These are the key concepts you need to understand to accurately answer the question.

Indefinite Integral
The indefinite integral is a fundamental concept in calculus that involves finding the antiderivative of a function. It is represented by the integral symbol \( \int \) without any upper or lower limits. This process involves calculating a function whose derivative gives back the original function. The result includes a constant of integration, represented as \( C \), which captures all possible vertical shifts of the antiderivative.
For example, when we have a function like \( x^2 - x - 1 \), we calculate its indefinite integral as:
  • Apply the power rule to each term: \( \int x^2 \, dx = \frac{x^3}{3} \)
  • Next, \( \int x \, dx = \frac{x^2}{2} \)
  • Lastly, \( \int 1 \, dx = x \)
  • Combine these results to get the full antiderivative: \( \frac{x^3}{3} - \frac{x^2}{2} - x + C \)
Fundamental Theorem of Calculus
The Fundamental Theorem of Calculus is a keystone in understanding the relationship between derivatives and integrals. It essentially bridges the concepts of differentiation and integration.
Here's how it works:
  • The first part states that if a function \( f(x) \) is continuous over an interval \([a, b]\) and \( F(x) \) is its antiderivative, then the definite integral of \( f(x) \) from \( a \) to \( b \) is \( F(b) - F(a) \).
  • This means, instead of calculating the area under the curve through summation, we can evaluate \( F(x) \) at the boundaries and subtract: \( \int_{a}^{b} f(x) \, dx = F(b) - F(a) \).

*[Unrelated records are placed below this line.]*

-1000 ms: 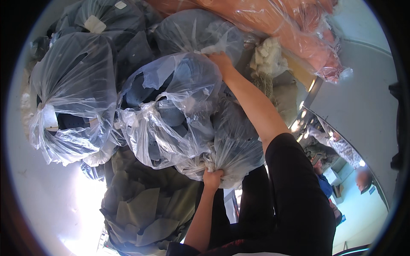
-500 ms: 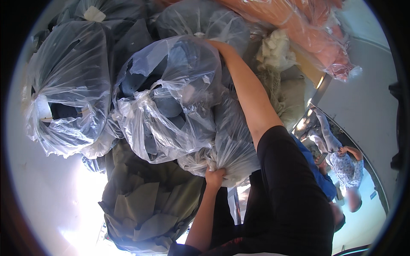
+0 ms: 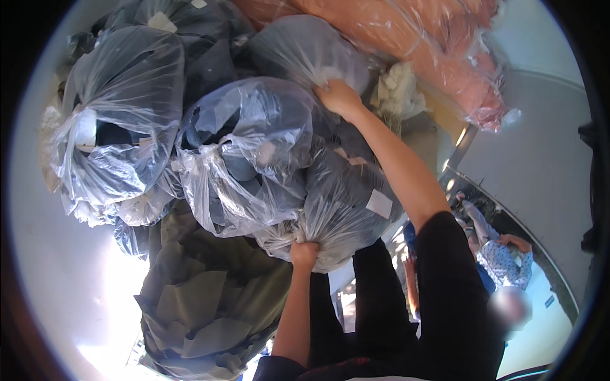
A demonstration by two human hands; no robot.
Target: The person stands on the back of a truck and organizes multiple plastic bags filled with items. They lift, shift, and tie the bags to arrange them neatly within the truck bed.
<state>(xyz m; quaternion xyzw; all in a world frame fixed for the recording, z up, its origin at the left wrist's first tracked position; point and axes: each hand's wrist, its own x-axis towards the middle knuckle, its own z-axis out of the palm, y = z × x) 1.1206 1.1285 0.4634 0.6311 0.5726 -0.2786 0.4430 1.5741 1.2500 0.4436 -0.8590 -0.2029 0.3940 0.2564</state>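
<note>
Low in the middle, my left hand [image 3: 305, 255] is closed round the gathered neck of a clear plastic bag [image 3: 346, 209] of dark grey material, which has a white label on its side. My right hand [image 3: 340, 100] reaches further back, its fingers closed at the tied knot of another clear bag [image 3: 305, 47]; the fingertips are partly hidden. Between my hands, to the left, sits a tied clear bag [image 3: 254, 146] with blue-grey pieces inside. A similar bag [image 3: 130, 114] stands left of it, its plastic torn open beside a white tag.
Folded olive-green sheets [image 3: 210, 305] are stacked at the lower left. Orange-pink material in clear plastic [image 3: 406, 38] lies across the back. A cream bundle [image 3: 399, 92] sits right of my right hand. Two other people are at the right, one in a patterned shirt [image 3: 505, 263].
My right hand has come out from behind the middle bag to the rear bag's knot. The bag in my left hand has shifted, and its white label now shows.
</note>
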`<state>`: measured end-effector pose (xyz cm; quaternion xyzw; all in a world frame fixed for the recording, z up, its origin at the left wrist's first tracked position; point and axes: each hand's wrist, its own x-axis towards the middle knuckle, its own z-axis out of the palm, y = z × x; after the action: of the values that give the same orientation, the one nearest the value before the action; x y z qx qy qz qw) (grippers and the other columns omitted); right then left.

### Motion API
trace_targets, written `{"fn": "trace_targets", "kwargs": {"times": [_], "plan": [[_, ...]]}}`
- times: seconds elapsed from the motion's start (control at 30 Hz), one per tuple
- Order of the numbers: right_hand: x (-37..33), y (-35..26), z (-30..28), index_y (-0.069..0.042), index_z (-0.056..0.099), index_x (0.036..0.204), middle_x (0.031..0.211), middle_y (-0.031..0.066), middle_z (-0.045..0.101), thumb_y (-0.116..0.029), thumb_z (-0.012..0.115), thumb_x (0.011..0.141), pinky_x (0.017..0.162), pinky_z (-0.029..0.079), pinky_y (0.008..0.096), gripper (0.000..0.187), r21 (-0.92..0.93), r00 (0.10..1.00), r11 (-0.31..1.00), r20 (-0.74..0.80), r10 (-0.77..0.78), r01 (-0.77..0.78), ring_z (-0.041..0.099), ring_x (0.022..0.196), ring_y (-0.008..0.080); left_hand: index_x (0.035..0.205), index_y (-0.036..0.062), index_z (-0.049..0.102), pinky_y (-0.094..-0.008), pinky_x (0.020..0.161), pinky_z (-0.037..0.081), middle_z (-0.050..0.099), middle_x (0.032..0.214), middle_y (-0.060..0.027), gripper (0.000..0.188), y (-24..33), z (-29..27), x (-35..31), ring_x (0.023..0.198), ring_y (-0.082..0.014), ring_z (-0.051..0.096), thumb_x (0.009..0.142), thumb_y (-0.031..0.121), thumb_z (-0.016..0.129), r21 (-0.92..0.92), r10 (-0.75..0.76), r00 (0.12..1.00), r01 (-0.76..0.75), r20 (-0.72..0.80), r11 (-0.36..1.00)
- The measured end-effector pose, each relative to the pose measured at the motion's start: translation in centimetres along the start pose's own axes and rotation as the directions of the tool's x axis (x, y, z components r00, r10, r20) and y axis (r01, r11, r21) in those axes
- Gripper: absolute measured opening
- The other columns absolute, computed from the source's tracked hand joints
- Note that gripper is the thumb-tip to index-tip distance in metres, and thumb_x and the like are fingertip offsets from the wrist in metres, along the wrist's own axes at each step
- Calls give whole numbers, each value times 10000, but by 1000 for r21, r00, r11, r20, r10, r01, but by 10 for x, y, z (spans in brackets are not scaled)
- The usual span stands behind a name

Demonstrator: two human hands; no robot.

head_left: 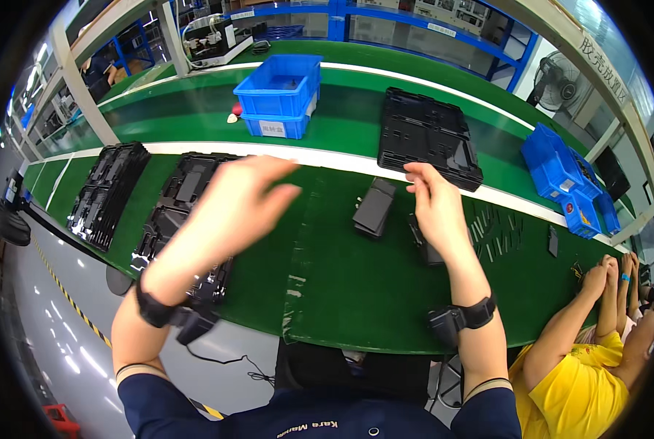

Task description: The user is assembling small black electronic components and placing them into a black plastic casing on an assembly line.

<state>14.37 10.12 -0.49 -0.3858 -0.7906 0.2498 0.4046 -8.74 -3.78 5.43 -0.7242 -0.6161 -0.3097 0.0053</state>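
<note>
My left hand (250, 197) is raised over the stack of black plastic trays (167, 219) at the left of the green table. Its fingers and thumb are apart, slightly blurred, and nothing shows in them. My right hand (438, 208) hovers right of a small pile of flat black rectangular pieces (375, 208). Its fingers are loosely bent, with a gap between them and no object visible. Beneath that hand, a dark part (431, 252) lies half hidden on the table. Several thin metallic strips (490, 238) are spread to its right.
Another stack of black trays (106, 194) sits farther left. Beyond the white edge strip are two stacked blue bins (279, 95) and a black tray (429, 132). More blue bins (554, 164) stand at right, near a co-worker's hands (601, 274) and yellow sleeve (572, 388).
</note>
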Motion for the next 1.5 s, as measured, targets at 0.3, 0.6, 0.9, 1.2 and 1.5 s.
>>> {"fn": "trace_targets", "kwargs": {"times": [0.3, 0.6, 0.9, 1.2, 1.5], "plan": [[-5, 0, 4, -19, 552, 973, 868, 142, 643, 13, 437, 860, 686, 495, 321, 164, 151, 985, 987, -166, -37, 63, 641, 769, 235, 957, -7, 603, -398, 638, 506, 609, 766, -171, 465, 40, 116, 50, 699, -312, 627, 679, 348, 714, 296, -124, 988, 92, 91, 951], [-2, 6, 1, -56, 566, 939, 849, 106, 646, -31, 468, 856, 687, 490, 353, 131, 119, 987, 993, -163, 4, 16, 635, 805, 276, 841, 22, 665, -374, 621, 510, 625, 683, -144, 394, 39, 120, 64, 652, -286, 631, 635, 358, 676, 303, -194, 978, 164, 70, 939], [-16, 7, 24, 34, 577, 1026, 1097, 156, 566, -345, 658, 766, 862, 440, 399, 467, -324, 961, 907, 24, -276, 268, 527, 1038, 328, 1026, -27, 636, -297, 505, 429, 544, 547, -72, 512, 1, 19, 47, 494, -154, 543, 637, 299, 704, 195, -282, 959, 283, -36, 939], [-1, 2, 21, 24, 636, 981, 1055, 168, 599, -399, 749, 643, 887, 428, 375, 554, -285, 974, 957, 228, 11, 56, 530, 1048, 295, 964, 38, 678, -328, 688, 515, 640, 724, -117, 514, -93, -81, -100, 722, -254, 643, 558, 354, 703, 489, -648, 747, 624, -147, 609], [9, -3, 27, 6, 625, 885, 969, 144, 599, -264, 819, 547, 847, 428, 372, 475, -178, 957, 982, 269, 108, -61, 540, 986, 288, 1022, 54, 661, -334, 634, 484, 581, 673, -87, 502, -106, -60, -141, 675, -220, 610, 595, 315, 699, 438, -636, 744, 650, -203, 621]]}}
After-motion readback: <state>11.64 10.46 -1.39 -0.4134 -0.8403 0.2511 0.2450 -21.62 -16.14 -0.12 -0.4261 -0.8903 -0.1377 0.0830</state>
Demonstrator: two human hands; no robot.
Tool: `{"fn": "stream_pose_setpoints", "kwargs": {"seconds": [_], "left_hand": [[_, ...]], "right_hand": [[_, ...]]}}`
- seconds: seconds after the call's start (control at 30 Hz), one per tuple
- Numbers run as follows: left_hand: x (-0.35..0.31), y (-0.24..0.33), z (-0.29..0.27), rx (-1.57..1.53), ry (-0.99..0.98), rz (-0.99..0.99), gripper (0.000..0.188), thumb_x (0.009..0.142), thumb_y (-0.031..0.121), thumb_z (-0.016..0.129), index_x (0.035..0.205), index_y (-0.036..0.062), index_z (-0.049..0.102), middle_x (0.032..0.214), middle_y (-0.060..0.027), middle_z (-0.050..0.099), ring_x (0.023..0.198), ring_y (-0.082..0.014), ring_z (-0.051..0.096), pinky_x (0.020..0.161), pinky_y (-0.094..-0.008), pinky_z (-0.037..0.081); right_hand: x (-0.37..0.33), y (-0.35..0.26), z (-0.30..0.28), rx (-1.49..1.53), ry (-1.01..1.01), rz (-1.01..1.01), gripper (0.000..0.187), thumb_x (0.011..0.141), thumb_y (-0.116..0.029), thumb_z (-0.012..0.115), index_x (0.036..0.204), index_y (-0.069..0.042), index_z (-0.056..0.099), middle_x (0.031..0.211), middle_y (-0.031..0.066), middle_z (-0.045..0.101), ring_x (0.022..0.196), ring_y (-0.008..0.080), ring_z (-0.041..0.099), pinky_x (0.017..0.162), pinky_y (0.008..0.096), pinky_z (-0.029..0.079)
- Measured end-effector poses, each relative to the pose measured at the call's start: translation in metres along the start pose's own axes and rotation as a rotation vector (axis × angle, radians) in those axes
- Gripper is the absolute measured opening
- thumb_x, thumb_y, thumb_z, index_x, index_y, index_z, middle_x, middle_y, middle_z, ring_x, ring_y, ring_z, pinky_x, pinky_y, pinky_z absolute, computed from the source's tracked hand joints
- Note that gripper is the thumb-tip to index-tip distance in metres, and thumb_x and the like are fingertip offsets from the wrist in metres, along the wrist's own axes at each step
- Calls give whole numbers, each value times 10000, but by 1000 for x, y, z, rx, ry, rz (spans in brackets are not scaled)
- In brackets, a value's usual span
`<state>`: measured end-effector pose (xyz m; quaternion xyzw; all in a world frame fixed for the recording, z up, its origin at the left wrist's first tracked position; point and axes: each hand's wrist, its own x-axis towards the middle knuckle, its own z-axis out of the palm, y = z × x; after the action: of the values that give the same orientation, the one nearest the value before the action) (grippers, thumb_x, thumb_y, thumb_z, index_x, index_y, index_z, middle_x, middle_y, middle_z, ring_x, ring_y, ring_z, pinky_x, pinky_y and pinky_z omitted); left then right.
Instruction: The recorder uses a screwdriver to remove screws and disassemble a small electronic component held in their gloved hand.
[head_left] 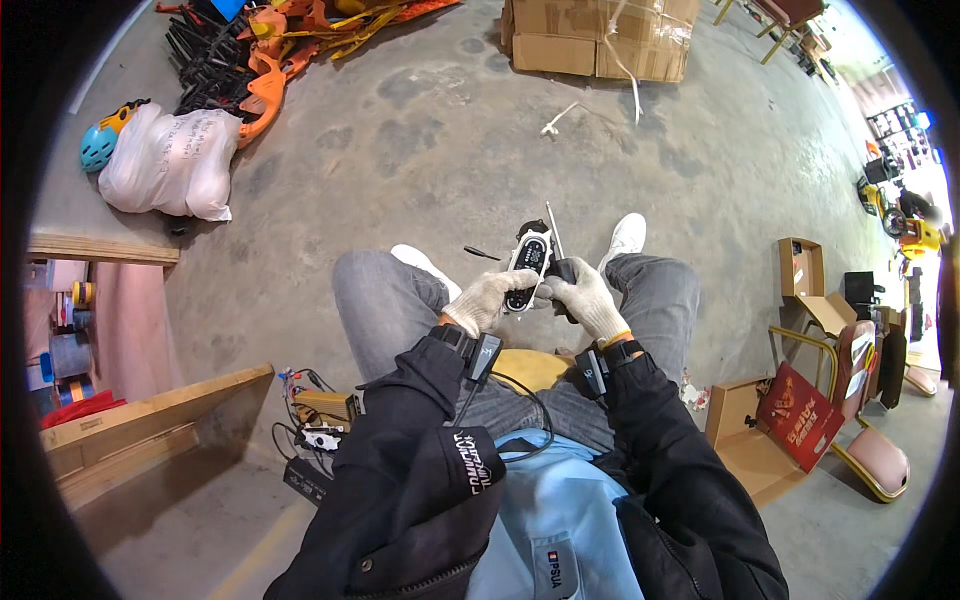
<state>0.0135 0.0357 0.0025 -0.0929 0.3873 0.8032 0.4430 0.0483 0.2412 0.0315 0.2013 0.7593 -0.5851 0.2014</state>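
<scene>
Over my lap, my left hand [484, 301], in a pale knit work glove, is closed on an oval control panel [527, 272]. The panel has a white rim and a black face with button marks; dark parts show at its far end. A short dark cable end [482, 253] sticks out to its left. My right hand [590, 300], gloved too, is closed around the dark handle of a screwdriver [555, 232], whose thin shaft points away from me beside the panel. The fingertips of both hands meet near the panel's lower right edge, where details are hidden.
A loose heap of wires and small parts [318, 415] lies left of my legs, near a wooden board [160, 420]. Right are an open cardboard box [745, 450] and chairs [875, 460]. Farther off are a big carton [600, 45], a white bag [170, 160] and orange plastic parts [265, 90].
</scene>
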Motion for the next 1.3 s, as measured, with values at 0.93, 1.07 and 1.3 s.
{"fn": "stream_pose_setpoints", "kwargs": {"seconds": [0.93, 1.07, 1.3], "left_hand": [[-14, 3, 24, 399, 131, -70, 640, 1072, 618, 475, 1184, 35, 717, 892, -85, 746, 728, -159, 710, 630, -297, 550], [-9, -3, 25, 452, 144, -60, 729, 1059, 692, 399, 1179, 46, 717, 876, -64, 734, 716, -157, 699, 644, -309, 551], [5, -9, 12, 363, 112, -20, 683, 1091, 633, 408, 1181, 32, 718, 928, -80, 757, 727, -146, 711, 667, -271, 586]], "right_hand": [[-5, -3, -7, -184, 22, -275, 709, 805, -278, 841, 1425, -56, 577, 1227, 188, 682, 1110, 299, 681, 975, 400, 539], [0, 9, -8, -173, -6, -207, 649, 784, -293, 846, 1314, -11, 600, 1126, 179, 699, 1040, 277, 692, 926, 382, 550], [1, 6, -14, -60, -2, -193, 505, 816, -263, 847, 1146, 15, 585, 956, 144, 705, 851, 201, 696, 763, 349, 576]]}}
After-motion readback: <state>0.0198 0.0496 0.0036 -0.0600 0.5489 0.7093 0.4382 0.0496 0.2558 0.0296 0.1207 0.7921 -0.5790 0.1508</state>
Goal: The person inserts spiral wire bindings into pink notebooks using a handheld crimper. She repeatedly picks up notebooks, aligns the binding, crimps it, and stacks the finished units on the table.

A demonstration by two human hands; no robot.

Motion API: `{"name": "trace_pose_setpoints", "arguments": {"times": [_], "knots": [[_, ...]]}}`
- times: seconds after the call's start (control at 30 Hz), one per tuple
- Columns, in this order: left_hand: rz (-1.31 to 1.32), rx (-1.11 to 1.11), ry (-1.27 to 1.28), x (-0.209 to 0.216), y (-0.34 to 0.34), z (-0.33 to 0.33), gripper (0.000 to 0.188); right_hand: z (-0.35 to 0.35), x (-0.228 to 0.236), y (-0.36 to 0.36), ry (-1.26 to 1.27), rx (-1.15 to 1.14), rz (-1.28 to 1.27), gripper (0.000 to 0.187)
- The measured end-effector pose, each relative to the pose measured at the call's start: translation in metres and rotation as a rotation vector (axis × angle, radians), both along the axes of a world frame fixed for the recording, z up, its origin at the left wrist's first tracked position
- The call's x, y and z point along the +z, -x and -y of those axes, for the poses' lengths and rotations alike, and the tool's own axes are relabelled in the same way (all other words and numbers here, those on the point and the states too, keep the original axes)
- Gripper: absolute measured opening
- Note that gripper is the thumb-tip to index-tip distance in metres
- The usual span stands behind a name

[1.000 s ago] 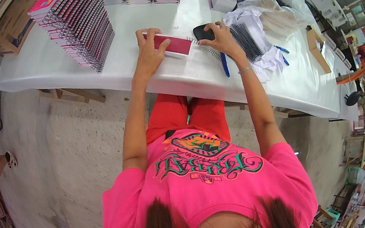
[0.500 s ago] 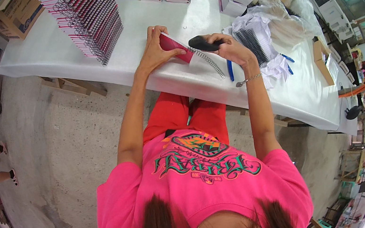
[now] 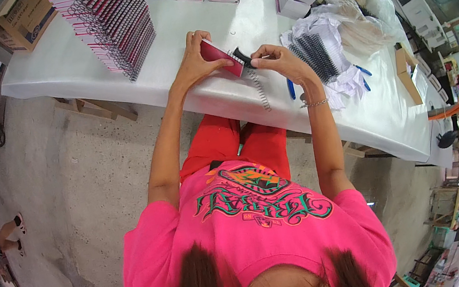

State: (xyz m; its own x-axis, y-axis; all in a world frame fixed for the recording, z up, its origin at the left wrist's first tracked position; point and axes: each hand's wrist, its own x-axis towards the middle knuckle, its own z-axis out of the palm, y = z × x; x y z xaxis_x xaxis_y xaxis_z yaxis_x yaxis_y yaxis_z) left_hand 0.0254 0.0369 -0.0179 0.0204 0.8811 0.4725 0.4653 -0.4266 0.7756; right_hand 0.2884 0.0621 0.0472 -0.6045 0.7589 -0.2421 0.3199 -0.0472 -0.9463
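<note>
The left hand's (image 3: 196, 64) fingers grip a small, flat, dark-red-covered booklet (image 3: 219, 59) between thumb and fingertips; the right hand's (image 3: 284, 64) fingers pinch a curved black object (image 3: 243, 59) at its right-hand edge. The booklet is close to the near edge of the white-sheeted surface (image 3: 58, 65), with open room toward the tall stack of pink spiral-bound books (image 3: 112, 30) at left; crumpled white paper (image 3: 333, 37) crowds the right. Its long axis slants from far left to near right, and a thin grey wire coil (image 3: 260, 90) trails nearward. The left hand covers part of the booklet; the coil's join is hard to make out.
</note>
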Motion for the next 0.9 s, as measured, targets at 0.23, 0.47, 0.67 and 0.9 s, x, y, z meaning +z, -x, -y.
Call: {"name": "trace_pose_setpoints", "arguments": {"times": [0.23, 0.47, 0.67, 0.9], "knots": [[0.02, -0.051, -0.01, 0.002, -0.003, 0.0, 0.079, 0.009, -0.015, 0.003, 0.255, 0.12, -0.329, 0.035], [0.068, -0.073, -0.034, 0.001, -0.009, 0.004, 0.079, 0.007, -0.021, -0.009, 0.281, 0.044, -0.542, 0.028], [0.155, -0.125, 0.014, -0.003, -0.013, 0.004, 0.088, -0.002, 0.008, -0.023, 0.059, 0.203, -0.457, 0.028], [0.188, -0.11, 0.071, -0.003, -0.011, 0.002, 0.105, 0.007, 0.038, -0.004, -0.169, 0.04, 0.109, 0.028]]}}
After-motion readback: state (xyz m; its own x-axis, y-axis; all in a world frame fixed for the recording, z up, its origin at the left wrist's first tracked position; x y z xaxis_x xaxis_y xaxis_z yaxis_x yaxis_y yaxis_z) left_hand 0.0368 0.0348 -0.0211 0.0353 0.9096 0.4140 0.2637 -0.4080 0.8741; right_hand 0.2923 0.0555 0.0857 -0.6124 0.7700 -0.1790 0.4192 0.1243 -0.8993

This theorem is incredibly useful for computing exact areas and solving real-world problems where integration is required.
Power Rule
The power rule is an essential tool for finding antiderivatives. It helps simplify expressions involving polynomials by providing a straightforward method for integration.
When applying the power rule:
  • Considering any function \( x^n \), its antiderivative is \( \frac{x^{n+1}}{n+1} \) where \( n eq -1 \).
  • This means if you have \( x^2 \), its antiderivative becomes \( \frac{x^3}{3} \).
  • Similarly, for \( x \), \( n = 1 \), making the antiderivative \( \frac{x^2}{2} \).
The power rule simplifies working with polynomials by transforming each term into its antiderivative.
Antiderivative Calculation
Calculating antiderivatives involves finding a function whose derivative returns the original function. This calculation is crucial for integrating functions and is particularly useful in solving definite integrals.
Here's how to proceed with antiderivative calculation:
  • Identify each term in the polynomial and apply the appropriate rule - often the power rule.
  • Compute individually: for instance, integrating \( x^2 \), \( x \), and constants with the power rule.
  • Combine these results to form the complete antiderivative, including the constant \( C \).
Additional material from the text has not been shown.